======== DATASET SECTION ========

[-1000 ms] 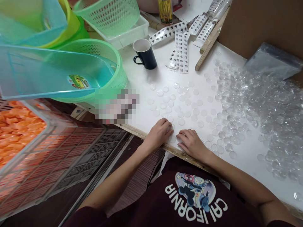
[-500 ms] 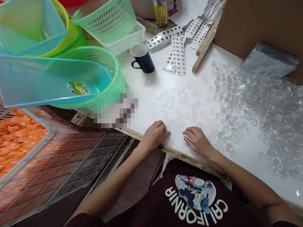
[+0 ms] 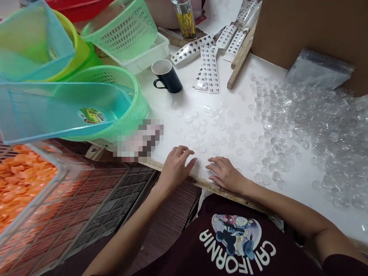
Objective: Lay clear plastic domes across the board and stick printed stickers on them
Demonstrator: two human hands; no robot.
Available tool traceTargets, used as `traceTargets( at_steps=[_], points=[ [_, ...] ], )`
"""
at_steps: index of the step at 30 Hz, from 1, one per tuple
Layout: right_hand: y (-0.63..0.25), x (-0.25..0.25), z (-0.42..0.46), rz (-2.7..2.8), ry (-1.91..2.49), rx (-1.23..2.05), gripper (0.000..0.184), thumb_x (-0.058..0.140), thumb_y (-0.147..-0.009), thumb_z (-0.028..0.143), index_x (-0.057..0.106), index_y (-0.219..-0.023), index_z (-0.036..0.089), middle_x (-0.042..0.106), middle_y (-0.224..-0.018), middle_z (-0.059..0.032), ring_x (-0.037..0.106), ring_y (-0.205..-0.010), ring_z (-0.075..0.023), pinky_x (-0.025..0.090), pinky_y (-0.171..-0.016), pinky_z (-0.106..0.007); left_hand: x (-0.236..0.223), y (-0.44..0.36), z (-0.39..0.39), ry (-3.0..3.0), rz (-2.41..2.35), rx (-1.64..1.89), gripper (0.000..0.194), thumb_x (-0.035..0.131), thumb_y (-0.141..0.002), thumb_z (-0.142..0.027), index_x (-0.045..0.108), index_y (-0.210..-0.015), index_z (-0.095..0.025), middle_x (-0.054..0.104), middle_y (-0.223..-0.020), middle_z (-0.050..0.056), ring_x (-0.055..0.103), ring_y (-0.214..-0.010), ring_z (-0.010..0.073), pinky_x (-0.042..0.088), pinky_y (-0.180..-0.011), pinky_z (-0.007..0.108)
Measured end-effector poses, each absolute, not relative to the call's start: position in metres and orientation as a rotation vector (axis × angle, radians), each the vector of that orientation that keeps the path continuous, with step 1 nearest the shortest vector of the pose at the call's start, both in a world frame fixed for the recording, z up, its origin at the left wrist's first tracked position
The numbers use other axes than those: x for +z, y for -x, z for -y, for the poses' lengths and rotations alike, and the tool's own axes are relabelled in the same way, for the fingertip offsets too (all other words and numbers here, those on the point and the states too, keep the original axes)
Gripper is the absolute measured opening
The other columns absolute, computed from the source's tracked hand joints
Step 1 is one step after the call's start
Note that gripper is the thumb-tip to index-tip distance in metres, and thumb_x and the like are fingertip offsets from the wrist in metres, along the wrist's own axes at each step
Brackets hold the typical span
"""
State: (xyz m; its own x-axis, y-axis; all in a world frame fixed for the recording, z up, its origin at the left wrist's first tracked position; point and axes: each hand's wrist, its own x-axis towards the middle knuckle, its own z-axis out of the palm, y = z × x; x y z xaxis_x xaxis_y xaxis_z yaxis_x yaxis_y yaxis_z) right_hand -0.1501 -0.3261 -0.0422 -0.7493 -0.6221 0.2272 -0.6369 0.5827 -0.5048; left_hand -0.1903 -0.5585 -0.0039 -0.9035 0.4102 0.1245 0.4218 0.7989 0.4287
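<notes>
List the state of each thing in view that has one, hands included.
Left hand: loosely curled, thumb spread away
Right hand: bent over the tabletop, grip unclear
Clear discs: loose near the hands, heaped at right
Dark mug: upright, bottom hidden
Printed strips: lying overlapped
Orange pieces: piled in the crate
Round green basket: blue tub partly inside

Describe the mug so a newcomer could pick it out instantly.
At the left of the white table, find the round green basket. The mug stands just right of it, beyond the scattered clear discs. Its dark body and loop handle set it apart from the white printed strips to its right.
</notes>
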Motion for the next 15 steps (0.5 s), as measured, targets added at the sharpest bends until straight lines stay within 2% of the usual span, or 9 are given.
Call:
traceTargets(
  at_steps=[4,7,12,15],
  points=[
    [0.161,-0.035,0.304,2.757,-0.846,0.905,0.026,0.052,-0.1,0.026,0.065,-0.121,0.018,0.062,-0.13,-0.0163,0.056,-0.123,-0.029,0.047,-0.102,-0.048,-0.005,0.183,0.544,1.13,3.119,-0.996,0.01,0.062,-0.092,-0.026,0.061,-0.083,-0.021,0.063,-0.086,0.004,0.06,-0.083,0.0204,0.049,-0.072,0.031],
    [0.164,-0.032,0.281,2.769,-0.612,0.907,0.024,0.05,-0.1,0.025,0.065,-0.118,0.02,0.063,-0.128,-0.0142,0.058,-0.119,-0.0284,0.047,-0.1,-0.048,-0.011,0.185,0.539,1.104,3.182,-0.964,0.014,0.066,-0.088,-0.024,0.058,-0.077,-0.02,0.061,-0.082,0.003,0.059,-0.08,0.0205,0.047,-0.069,0.03],
    [0.157,-0.033,0.261,2.753,-0.445,0.965,0.021,0.051,-0.099,0.024,0.066,-0.113,0.022,0.065,-0.118,-0.0123,0.06,-0.113,-0.0273,0.048,-0.098,-0.047,-0.014,0.197,0.547,0.928,3.102,-0.87,0.01,0.058,-0.092,-0.018,0.058,-0.083,-0.021,0.061,-0.085,0.004,0.059,-0.082,0.0217,0.048,-0.072,0.033],
    [0.148,-0.033,0.257,2.747,-0.414,0.957,0.02,0.051,-0.098,0.024,0.066,-0.112,0.023,0.064,-0.118,-0.012,0.059,-0.114,-0.0278,0.048,-0.099,-0.049,0.007,0.2,0.553,0.789,2.969,-0.91,0.007,0.057,-0.095,-0.02,0.062,-0.089,-0.021,0.062,-0.087,0.004,0.059,-0.082,0.0201,0.049,-0.069,0.032]
  ],
)
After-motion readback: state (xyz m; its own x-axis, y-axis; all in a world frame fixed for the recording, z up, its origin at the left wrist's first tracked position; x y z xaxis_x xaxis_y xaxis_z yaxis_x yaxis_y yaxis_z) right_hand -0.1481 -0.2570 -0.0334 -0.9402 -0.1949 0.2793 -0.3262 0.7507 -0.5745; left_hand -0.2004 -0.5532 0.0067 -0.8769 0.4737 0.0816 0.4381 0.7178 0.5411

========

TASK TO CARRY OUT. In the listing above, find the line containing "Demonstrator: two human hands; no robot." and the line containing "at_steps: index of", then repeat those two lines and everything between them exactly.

RESPONSE BELOW.
Demonstrator: two human hands; no robot.
Available tool traceTargets, used as `traceTargets( at_steps=[_], points=[ [_, ...] ], )`
"""
at_steps: index of the step at 30 Hz, from 1, one per tuple

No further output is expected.